The aftermath of the conflict led to the consolidation of Johor's rules over Muar territory again and the opening of Muar town by Sultan Abu Bakar as the first sultan of modern Johor.

==Background==
Johor was ruled by Temenggong Daeng Ibrahim as the de facto Maharajah of Johor who was more favored than Sultan Ali. As a compromise, Sultan Ali was granted a fiefdom over Muar region, while Temenggong Ibrahim ruled the rest of Johor.

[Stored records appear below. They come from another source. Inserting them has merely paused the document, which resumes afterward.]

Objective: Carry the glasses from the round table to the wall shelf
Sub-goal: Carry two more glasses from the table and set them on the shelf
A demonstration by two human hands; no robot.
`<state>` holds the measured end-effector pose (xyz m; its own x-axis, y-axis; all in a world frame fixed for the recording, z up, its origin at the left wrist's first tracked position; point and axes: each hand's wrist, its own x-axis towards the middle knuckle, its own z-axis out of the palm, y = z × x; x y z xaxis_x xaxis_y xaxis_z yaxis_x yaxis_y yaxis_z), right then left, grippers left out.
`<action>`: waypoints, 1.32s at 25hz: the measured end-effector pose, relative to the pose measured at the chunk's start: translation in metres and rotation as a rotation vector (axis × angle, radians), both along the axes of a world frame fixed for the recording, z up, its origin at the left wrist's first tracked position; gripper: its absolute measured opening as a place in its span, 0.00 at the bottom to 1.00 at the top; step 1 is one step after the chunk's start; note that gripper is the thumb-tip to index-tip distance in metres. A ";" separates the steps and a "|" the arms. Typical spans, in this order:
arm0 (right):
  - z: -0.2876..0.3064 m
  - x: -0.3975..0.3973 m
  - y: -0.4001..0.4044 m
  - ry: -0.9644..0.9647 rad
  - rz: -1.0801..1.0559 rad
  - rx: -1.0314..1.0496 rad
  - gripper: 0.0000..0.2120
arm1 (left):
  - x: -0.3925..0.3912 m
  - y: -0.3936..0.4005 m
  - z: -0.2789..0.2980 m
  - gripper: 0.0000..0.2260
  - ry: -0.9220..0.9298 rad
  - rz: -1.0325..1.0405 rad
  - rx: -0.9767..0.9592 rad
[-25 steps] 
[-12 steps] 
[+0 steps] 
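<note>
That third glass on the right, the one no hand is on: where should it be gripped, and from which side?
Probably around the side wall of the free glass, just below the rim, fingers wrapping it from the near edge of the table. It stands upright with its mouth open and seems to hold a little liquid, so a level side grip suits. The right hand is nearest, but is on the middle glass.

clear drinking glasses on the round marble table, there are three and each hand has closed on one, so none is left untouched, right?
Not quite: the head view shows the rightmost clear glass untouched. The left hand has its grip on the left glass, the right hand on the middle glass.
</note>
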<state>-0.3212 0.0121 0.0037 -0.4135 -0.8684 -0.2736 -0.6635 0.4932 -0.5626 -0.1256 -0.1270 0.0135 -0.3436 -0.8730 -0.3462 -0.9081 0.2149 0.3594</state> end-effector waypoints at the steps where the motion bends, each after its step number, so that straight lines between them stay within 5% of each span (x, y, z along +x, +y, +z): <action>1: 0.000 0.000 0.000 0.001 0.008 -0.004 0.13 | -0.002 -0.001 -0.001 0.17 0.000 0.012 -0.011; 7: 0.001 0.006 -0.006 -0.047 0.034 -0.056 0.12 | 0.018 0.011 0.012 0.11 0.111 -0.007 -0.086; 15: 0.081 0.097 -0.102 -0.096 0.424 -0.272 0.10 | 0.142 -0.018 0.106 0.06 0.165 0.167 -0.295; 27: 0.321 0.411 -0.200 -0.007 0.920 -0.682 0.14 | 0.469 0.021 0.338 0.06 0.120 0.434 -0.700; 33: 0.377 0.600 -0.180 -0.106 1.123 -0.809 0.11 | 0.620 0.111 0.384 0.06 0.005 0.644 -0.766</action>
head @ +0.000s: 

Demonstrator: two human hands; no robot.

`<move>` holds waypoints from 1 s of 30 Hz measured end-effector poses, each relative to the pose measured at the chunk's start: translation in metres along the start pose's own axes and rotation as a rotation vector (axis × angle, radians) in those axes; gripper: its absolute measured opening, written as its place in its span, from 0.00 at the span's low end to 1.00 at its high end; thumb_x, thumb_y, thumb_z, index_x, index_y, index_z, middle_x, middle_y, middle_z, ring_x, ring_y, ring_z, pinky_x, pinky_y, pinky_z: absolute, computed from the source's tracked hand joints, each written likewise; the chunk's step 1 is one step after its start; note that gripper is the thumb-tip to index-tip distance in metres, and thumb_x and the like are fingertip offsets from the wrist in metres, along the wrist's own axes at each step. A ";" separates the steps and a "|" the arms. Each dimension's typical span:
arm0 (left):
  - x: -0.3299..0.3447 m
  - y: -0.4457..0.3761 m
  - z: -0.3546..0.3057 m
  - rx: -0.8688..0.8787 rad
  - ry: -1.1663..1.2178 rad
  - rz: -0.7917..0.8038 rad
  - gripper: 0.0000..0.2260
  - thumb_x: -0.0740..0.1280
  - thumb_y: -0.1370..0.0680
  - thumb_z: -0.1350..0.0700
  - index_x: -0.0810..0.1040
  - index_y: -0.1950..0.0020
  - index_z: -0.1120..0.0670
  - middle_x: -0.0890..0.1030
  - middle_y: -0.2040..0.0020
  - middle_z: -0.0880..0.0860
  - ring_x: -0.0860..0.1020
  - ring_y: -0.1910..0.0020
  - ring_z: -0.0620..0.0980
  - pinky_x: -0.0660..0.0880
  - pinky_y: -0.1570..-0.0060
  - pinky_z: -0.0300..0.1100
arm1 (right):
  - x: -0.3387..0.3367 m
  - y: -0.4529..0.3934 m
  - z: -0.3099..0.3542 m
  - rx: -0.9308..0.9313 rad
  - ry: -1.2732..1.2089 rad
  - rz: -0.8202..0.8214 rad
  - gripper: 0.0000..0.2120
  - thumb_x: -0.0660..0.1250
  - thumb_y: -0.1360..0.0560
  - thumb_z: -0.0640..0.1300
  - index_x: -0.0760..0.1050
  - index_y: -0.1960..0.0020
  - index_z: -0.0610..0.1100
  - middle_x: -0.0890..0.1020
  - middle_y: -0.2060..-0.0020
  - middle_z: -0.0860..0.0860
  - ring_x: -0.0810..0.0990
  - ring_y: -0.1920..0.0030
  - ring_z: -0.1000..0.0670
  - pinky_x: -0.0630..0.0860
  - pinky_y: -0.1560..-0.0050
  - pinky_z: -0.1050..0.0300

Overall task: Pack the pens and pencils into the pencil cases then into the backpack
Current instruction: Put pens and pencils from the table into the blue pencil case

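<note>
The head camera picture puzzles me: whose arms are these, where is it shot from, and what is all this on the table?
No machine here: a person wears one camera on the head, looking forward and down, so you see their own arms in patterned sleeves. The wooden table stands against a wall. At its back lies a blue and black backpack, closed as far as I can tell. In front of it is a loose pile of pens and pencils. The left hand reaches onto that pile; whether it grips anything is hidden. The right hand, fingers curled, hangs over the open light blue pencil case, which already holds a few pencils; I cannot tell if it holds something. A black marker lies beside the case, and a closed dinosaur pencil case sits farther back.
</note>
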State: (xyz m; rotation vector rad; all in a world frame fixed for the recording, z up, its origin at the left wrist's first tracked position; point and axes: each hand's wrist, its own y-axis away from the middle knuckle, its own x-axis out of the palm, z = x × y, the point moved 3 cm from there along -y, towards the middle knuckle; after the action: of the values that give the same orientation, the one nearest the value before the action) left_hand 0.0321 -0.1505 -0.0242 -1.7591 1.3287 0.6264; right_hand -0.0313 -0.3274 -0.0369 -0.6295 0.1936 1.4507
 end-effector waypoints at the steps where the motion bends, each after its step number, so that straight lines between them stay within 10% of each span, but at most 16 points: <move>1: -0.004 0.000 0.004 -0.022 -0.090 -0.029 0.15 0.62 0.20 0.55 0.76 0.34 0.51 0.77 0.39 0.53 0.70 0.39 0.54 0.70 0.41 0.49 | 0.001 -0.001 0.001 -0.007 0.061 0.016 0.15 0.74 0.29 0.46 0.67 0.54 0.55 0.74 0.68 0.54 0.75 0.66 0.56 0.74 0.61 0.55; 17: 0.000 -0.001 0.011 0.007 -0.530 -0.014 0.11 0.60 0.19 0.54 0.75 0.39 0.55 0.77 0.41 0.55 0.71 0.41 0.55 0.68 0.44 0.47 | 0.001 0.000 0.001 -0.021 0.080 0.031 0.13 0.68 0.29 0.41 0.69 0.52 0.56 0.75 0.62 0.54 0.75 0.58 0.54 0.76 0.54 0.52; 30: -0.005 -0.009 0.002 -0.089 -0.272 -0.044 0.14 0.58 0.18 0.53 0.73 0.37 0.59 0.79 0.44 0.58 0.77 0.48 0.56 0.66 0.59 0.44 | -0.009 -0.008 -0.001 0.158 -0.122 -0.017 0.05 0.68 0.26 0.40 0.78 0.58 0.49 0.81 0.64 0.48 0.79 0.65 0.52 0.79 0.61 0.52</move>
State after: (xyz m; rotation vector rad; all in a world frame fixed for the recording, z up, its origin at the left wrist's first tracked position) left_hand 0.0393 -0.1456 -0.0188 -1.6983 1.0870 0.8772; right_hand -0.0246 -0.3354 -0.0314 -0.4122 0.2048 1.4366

Following Sultan Ali's death in 1877, the custody of the Kesang territory lay in the hands of Ungku Jalil, Sultan Ali's elder brother. Colonel Edward Anson, the acting Governor of the Straits Settlements, instituted an election for the Temenggong Paduka Tuan of Muar and the territory's chieftains to decide on the destiny of the Kesang territory, and they voted unanimously for Maharaja Abu Bakar as their leader.

Ungku Jalil handed over the custodianship of the Kesang territory and the Governor William Robinson recognised the fiefdom of Muar as having returned to Maharaja Abu Bakar's central administration in Johor Bahru, which greatly upsets Tengku Alam and many of his followers.

Tengku Alam began his moves by asking his cousins Tengku Nong and Tengku Mat to spread false information to the residents of Muar district to be on his side. He also gathered some powerful warriors for the battle.

==Conflict==
Tengku Alam and his followers launched the first blow of the war by seizing Jementah town, just outside Segamat, on 25 October 1879. The headman or governor of Jementah reported to the ruler of Johor, Maharaja Abu Bakar, who responded by sending a powerful force led by his cousin, Ungku Ahmad. Ungku Ahmad was a great tactician who contributed to the Johor Government's rapid victory.

Dato' Mohammed Salleh bin Perang, also known as Dato' Bentara Luar, was deployed by the government on 2 December to assist the government army. As a strategy, he split the Johor government army into four units to fight enemies easier. Each unit contained about 100 men.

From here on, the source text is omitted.